The Transport Security Layer (TLS) is a protocol which realizes hybrid cryptography system and so is able to create an encrypted network communication. The predecessor of TLS was the protocol Secure Sockets Layer (SSL). The final version of SSL was 3.0 and the further development took place under the name TLS version 1.0. The name SSL is still widespread and most of the time the names TLS and SSL could be used synonymously.

TLS is in layer 4 (transport layer) of the OSI model and uses an underlying transport protocol such as TCP.

OSI model

Especially is TLS independent of the application protocol used in layer 7, so TLS could be used together with multiple application protocols such as HTTP (⇒ HTTPS) or SMTP (⇒ SMTPS). Internally the TLS protocol consists of two sub-protocols:

  1. TLS Record Protocol
    Uses the symmetric cryptography technique to send and receive encrypted messages over a network.

  2. TLS Handshake Protocol
    Uses the asymmetric cryptography technique to create an encrypted network communication between client and server. On this encrypted connection, the TLS Record Protocol can create the symmetric encryption used for all subsequent messages. Optionally it is possible to add authentication with X.509 certificates to the TLS Handshake Protocol.

TLS Handshake Protocol

The TLS Handshake Protocol could be used for three functions:

  1. Public-key exchange

  2. Authenticates the server to the client with an X.509 server certificate.

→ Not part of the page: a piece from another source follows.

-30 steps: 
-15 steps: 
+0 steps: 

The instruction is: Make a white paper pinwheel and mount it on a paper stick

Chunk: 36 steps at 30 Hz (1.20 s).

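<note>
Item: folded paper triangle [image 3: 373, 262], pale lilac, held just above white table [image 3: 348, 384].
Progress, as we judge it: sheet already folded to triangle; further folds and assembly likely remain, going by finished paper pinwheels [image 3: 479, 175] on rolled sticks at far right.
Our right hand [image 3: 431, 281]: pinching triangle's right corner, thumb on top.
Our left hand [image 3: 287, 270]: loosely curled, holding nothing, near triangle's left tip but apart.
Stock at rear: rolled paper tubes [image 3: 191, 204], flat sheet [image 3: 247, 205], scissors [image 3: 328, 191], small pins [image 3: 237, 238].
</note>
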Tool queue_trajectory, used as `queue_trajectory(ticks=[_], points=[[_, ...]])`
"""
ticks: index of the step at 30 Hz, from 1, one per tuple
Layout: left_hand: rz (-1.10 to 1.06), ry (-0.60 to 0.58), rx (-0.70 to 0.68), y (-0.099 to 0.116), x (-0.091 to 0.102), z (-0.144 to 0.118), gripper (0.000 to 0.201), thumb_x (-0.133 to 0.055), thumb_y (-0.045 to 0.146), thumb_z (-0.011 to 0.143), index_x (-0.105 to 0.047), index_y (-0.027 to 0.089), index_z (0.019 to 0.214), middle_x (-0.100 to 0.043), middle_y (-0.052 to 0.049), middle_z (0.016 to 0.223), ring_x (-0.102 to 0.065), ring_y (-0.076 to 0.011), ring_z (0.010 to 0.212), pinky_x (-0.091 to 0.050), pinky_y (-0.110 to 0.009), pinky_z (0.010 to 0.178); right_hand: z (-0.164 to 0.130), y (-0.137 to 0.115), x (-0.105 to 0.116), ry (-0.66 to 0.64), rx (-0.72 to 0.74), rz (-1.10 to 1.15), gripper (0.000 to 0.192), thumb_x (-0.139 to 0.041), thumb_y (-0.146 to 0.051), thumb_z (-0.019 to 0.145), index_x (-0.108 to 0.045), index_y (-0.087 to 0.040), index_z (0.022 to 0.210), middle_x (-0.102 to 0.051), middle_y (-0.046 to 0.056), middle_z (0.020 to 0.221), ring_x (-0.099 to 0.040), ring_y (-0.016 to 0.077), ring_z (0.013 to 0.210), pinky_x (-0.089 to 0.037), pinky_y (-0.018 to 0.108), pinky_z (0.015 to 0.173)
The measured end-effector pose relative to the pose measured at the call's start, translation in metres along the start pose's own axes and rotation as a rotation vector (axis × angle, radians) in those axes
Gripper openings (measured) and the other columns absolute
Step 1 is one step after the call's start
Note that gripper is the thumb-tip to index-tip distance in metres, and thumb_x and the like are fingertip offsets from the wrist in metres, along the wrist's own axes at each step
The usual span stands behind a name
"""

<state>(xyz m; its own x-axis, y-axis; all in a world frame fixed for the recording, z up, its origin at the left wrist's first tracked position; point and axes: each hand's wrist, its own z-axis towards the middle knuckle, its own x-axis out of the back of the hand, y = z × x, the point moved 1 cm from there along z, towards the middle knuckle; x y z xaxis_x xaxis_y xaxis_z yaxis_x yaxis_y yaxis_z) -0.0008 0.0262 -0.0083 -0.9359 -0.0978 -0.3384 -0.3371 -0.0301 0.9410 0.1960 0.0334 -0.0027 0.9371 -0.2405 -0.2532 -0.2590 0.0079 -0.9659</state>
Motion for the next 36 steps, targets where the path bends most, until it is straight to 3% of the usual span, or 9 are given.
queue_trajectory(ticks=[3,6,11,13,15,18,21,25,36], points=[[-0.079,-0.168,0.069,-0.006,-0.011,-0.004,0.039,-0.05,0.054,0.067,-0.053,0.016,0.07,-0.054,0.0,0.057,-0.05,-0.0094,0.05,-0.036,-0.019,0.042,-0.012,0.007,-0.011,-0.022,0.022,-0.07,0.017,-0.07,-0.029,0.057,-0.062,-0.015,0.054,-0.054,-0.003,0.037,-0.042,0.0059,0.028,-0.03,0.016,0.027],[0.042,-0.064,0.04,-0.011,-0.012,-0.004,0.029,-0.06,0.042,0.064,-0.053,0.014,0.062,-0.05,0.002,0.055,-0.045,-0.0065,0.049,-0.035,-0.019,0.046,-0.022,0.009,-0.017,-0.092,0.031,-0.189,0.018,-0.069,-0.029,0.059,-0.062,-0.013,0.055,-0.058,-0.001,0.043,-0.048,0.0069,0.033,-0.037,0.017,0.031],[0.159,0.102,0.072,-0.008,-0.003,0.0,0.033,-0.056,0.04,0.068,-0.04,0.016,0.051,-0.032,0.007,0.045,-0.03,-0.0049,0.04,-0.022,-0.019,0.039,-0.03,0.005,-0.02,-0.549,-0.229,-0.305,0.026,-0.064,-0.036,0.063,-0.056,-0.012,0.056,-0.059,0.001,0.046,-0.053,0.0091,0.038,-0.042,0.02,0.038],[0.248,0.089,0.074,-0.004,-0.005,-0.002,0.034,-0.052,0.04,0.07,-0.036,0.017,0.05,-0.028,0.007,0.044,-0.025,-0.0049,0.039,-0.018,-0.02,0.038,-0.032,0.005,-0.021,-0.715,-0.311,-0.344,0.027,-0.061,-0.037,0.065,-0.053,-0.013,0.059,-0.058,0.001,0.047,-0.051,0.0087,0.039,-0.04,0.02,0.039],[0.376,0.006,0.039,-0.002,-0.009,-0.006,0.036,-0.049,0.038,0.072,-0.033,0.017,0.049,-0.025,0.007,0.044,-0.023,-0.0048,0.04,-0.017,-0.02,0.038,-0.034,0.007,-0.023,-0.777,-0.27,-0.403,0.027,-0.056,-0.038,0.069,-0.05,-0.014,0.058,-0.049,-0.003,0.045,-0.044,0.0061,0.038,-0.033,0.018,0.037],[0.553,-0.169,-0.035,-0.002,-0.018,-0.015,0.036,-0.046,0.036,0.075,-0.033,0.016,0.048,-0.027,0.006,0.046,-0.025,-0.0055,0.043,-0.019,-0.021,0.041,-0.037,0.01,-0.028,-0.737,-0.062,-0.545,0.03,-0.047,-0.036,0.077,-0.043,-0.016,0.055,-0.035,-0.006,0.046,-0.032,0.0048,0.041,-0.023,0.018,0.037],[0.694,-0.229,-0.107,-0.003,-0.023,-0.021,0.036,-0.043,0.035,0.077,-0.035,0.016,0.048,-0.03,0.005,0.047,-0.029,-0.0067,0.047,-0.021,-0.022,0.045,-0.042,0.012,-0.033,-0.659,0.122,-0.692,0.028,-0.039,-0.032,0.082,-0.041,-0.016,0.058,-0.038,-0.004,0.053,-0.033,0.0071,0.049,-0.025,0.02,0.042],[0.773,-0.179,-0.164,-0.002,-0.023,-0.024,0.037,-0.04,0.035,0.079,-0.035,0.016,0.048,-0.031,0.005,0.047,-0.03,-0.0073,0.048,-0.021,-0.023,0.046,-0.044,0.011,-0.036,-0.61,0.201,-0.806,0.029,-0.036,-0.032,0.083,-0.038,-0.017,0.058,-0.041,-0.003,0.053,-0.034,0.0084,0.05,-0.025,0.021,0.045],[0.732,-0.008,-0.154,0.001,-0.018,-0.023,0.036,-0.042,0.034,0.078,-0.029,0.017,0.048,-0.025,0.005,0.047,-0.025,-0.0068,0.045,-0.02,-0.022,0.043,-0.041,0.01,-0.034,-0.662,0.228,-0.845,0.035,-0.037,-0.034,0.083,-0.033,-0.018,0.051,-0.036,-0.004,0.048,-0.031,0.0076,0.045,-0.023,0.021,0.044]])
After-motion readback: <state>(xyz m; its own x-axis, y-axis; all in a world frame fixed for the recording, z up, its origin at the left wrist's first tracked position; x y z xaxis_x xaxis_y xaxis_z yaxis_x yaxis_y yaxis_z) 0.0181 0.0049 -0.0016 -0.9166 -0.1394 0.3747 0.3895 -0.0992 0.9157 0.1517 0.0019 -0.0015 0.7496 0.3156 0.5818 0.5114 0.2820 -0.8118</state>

  3. And not widely used but possible, to authenticates the client to the server with an X.509 client certificate.

Basically, all three functions could be used independently. But most of the time the public-key exchange (1) and server authentication (2) are combined with each other. When you enter in your browser address bar TLS creates an encrypted connection to the server and the server authenticates itself with an X.509 certificate.

When a user wants to login into a web application the user mostly authenticates itself with a combination of username and password. But alternatively, this authentication could be used with an X.509 client certificate (3) instead of the usage of username and password.

In details the TLS Handshake Protocol works as follows:

TLS Handshake Protocol
  1. A client wants to start a communication with a server, then first of all the client sends a ClientHello message to the server. This message contains:

    • TLS protocol version

    • Session ID

    • Supported encryption algorithms

    • …​

  2. The server responds with a ServerHello message.

  3. And directly after the ServerHello the servers X.509 certificate is sent to the client.

    • 3.1 (Optional) When there is no server authentication with an X.509 server certificate, then the server will not send its certificate in step 3 and instead only sends its public-key with this "server key exchange message".

    • 3.2 (Optional) If it is required, that the client authenticates itself to the server with an X.509 client certificate, the server will request a client certificate with this message.

    • 3.3 (Optional) When the server requires an X.509 client certificate for authentication of the client, the client sends its certificate with this message.

  4. The client creates a symmetric cryptography secret (key), encrypts this secret with the public-key of the server and sends it to the server.

The TLS Handshake Protocol finishes at this point. The server is authenticated to the client and both parties created a symmetrically encrypted network connection. Now all subsequent communication could be done with the TLS Record protocol.